The problem
Once the line with "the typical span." is found in the entries below, print it and each following line exactly, stopping after the line with "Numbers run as"; print nothing else.

Material for this task
# # #

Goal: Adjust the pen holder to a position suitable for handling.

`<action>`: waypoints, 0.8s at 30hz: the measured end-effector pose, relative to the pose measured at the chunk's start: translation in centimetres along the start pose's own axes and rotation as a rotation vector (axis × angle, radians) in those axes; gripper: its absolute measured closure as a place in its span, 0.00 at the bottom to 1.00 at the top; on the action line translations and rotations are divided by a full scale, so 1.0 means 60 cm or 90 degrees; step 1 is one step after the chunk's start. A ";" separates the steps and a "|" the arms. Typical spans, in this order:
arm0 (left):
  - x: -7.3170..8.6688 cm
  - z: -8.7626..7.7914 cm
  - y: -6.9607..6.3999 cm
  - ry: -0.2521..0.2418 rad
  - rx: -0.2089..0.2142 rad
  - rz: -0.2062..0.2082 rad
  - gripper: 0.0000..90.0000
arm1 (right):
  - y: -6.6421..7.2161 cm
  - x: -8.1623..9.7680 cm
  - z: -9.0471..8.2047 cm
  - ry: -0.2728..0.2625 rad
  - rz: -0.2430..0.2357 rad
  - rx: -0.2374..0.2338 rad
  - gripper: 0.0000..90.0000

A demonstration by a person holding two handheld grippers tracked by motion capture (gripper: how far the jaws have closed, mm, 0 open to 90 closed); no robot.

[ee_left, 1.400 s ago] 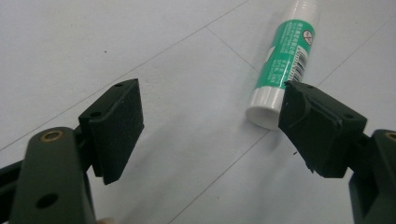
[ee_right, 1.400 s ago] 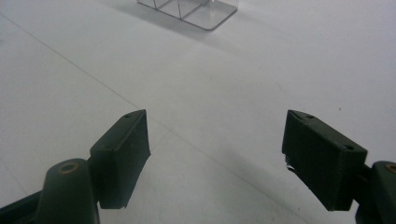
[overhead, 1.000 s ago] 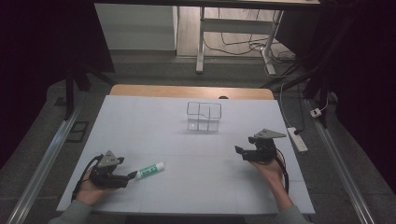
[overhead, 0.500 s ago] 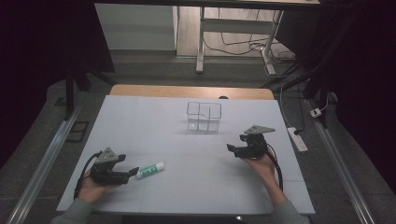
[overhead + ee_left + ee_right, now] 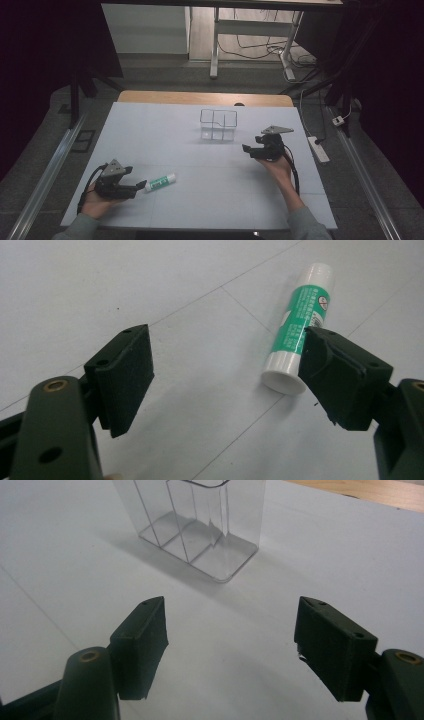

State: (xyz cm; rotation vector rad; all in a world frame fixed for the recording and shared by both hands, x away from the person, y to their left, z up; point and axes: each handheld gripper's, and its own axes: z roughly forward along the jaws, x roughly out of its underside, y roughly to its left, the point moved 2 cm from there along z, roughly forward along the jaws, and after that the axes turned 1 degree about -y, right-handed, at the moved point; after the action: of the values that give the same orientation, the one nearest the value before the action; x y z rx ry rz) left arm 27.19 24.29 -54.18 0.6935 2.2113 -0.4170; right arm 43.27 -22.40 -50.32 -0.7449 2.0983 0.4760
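Observation:
A green glue stick (image 5: 161, 182) with a white cap lies on the white table cover (image 5: 165, 130) at the front left. My left gripper (image 5: 140, 185) rests just left of it, open. In the left gripper view the glue stick (image 5: 300, 330) lies beyond the right jaw's tip, and nothing sits in the left gripper (image 5: 227, 360). A clear plastic organizer (image 5: 218, 125) with compartments stands at the middle back. My right gripper (image 5: 248, 150) hovers to its right, pointing at it. In the right gripper view the organizer (image 5: 200, 525) stands ahead of the right gripper (image 5: 230, 625), whose open jaws have just been closing a little with nothing between them.
A bare wooden strip (image 5: 200, 97) runs along the table's far edge. On the floor at the right lies a white power strip (image 5: 318, 149) with cables. A metal rail (image 5: 50, 170) runs along the left side.
My right gripper has moved left and slightly away from me, closer to the clear organizer. The left gripper and the glue stick have stayed where they were.

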 end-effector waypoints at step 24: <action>0.001 0.004 -0.012 0.012 0.001 0.025 0.24 | -0.028 -0.039 0.043 -0.011 0.011 0.021 0.44</action>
State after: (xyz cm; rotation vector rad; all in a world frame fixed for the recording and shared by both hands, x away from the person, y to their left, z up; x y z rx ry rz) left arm 26.88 23.60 -54.32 0.7437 2.2114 -0.3943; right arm 47.01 -21.43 -50.03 -0.7019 2.0925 0.4545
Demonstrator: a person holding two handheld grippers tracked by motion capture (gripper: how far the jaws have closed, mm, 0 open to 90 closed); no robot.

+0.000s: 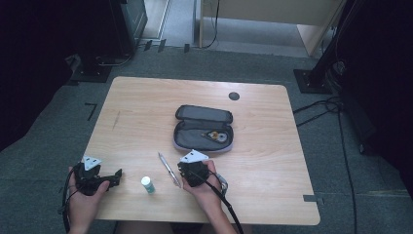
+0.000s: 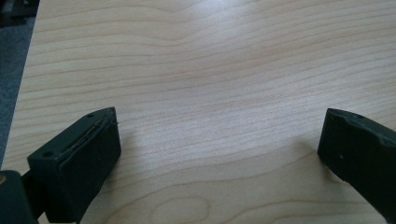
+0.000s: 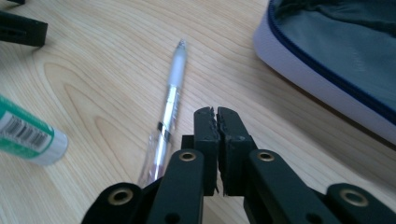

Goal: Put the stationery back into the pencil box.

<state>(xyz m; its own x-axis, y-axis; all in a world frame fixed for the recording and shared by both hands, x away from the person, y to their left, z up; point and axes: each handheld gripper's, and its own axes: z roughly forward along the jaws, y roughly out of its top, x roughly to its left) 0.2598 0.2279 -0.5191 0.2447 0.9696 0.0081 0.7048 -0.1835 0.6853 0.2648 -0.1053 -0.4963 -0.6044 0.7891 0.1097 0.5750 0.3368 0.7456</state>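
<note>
A clear pen (image 1: 168,169) (image 3: 170,102) lies on the wooden table (image 1: 146,107), just left of my right gripper (image 1: 187,168) (image 3: 217,114). That gripper's jaws are pressed together with nothing between them, a little above the wood. An open grey pencil case (image 1: 203,129) (image 3: 336,56) sits beyond it to the right, with small items inside. A green-and-white glue stick (image 1: 147,184) (image 3: 28,135) lies on its side left of the pen. My left gripper (image 1: 117,176) (image 2: 219,135) rests near the table's front left, jaws wide apart over bare wood.
A dark round cable hole (image 1: 234,96) marks the table's far side. Black equipment stands and cables line the carpet at the left and right. The table's front edge runs close under both hands.
</note>
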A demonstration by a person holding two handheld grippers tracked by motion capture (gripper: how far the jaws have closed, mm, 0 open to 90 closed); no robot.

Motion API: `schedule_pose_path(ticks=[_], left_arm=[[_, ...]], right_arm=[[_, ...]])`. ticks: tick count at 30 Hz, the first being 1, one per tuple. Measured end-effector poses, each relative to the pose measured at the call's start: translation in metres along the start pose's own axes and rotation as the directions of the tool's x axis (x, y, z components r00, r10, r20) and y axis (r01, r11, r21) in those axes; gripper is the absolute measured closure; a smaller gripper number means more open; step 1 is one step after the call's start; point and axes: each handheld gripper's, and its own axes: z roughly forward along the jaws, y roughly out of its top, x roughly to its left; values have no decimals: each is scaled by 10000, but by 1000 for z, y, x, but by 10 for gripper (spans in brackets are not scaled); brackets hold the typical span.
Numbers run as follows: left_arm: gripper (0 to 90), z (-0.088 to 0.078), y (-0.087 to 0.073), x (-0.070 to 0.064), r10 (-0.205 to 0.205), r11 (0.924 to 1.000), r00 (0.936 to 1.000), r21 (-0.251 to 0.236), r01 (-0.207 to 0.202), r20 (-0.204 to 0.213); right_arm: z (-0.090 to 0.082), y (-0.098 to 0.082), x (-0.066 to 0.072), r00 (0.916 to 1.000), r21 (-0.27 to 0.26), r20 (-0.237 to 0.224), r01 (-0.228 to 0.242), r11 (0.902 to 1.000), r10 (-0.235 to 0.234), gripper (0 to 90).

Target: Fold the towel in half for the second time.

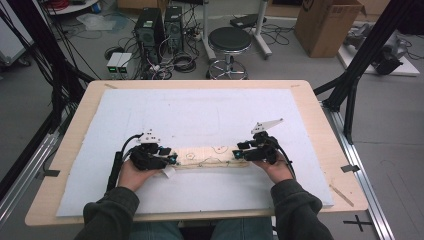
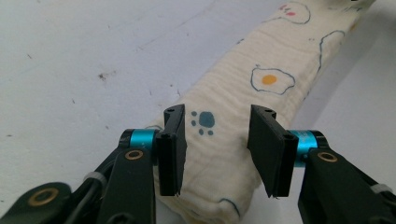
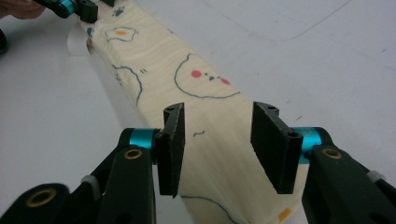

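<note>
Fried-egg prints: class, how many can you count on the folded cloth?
2 that can be told apart on the folded cloth: one with an orange yolk midway along in the left gripper view, and an orange yolk at its near end in the right gripper view. Folds may hide more.

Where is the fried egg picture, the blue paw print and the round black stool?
Fried egg picture (image 2: 269, 80), left gripper view, orange yolk.
Blue paw print (image 2: 206, 120), left gripper view, big pad.
Round black stool (image 1: 229, 39), high view, seat.

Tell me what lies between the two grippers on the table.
The folded printed cloth spans from left gripper to right gripper in the high view.
</note>
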Motion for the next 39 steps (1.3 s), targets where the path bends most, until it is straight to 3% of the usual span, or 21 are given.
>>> schedule_pose_path(ticks=[8, 14, 20, 28, 31, 39], left_arm=[[521, 3, -2, 2, 351, 9981, 9991, 520, -337, -252], [516, 4, -3, 1, 527, 9971, 9981, 573, -509, -306], [508, 1, -8, 4, 544, 9976, 9985, 439, -540, -84], [481, -4, -10, 6, 712, 9966, 9975, 424, -709, -43], [473, -4, -12, 6, 727, 9966, 9973, 383, -725, -46], [474, -2, -13, 1, 1232, 9916, 9915, 453, -1214, -410]], right_arm=[[6, -12, -1, 9994, 381, 241, 219, 9990, -229, 515], [4, -17, 1, 9969, 601, 423, 639, 9961, -665, 490], [1, -23, 2, 9925, 633, 650, 997, 9930, -1038, 482], [-2, -28, 5, 9814, 687, 926, 1622, 9844, -1682, 461], [-4, -30, 5, 9809, 588, 999, 1616, 9851, -1669, 457], [-2, -31, 7, 9727, 676, 1233, 1893, 9796, -1965, 458]])
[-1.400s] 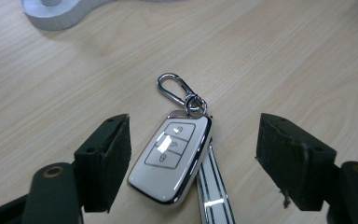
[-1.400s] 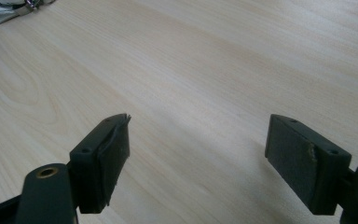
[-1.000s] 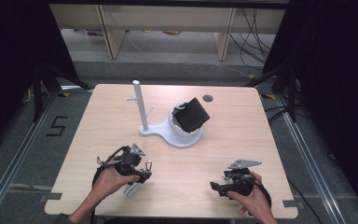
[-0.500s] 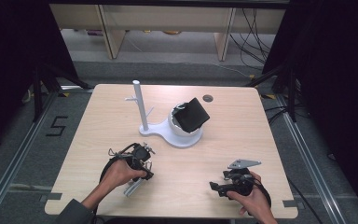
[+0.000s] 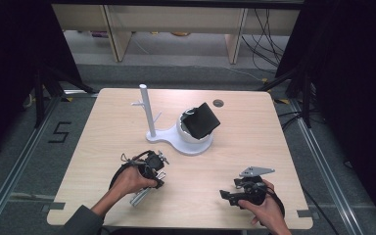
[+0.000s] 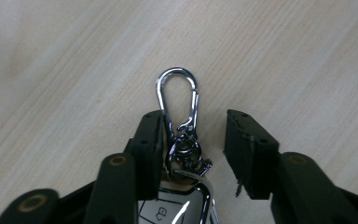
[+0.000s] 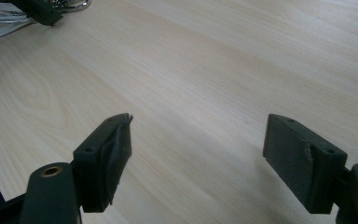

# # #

Problem solution
Motion API: `schedule_pose_path(ticks=[_], left_arm=[[_, ...]], right_arm=[[_, ...]])`. ticks: tick count at 30 Hz, the first being 1, one per tuple. Measured end-effector poses, each relative to the pose measured at the call's start: translation in metres along the start pose's own axes and rotation as the directions of the tool's x axis (x, y, z components r00, r10, r20) and y axis (r01, r11, r21) in those axes; gripper is the absolute measured closure; a smaller gripper number means more open; step 1 is one step after the call's start; point and axes: each handheld gripper's, and its own axes: z roughly forward along the jaws, y roughly out of its top, x roughly to its left; values have no decimals: each is scaled by 10000, but by 1000 for z, y, x, but by 10 for gripper (spans in brackets are not scaled); brackets hold the typical span.
Numbers run as follows: left_arm: gripper (0 to 90), z (-0.088 to 0.078), y (-0.087 to 0.073), x (-0.070 to 0.064), r10 (-0.205 to 0.205), r11 (0.924 to 1.000), r00 (0.936 to 1.000), r21 (-0.251 to 0.236), r01 (-0.207 to 0.202), r20 (-0.204 to 0.213); right_arm: z (-0.090 to 0.082), y (-0.098 to 0.082), x (-0.066 to 0.072), r00 (0.916 to 1.000), r21 (-0.27 to 0.26), r20 (-0.237 to 0.224), r01 (-0.228 to 0.242), r11 (0.902 to 1.000), r10 (-0.235 to 0.234), gripper (0 to 90).

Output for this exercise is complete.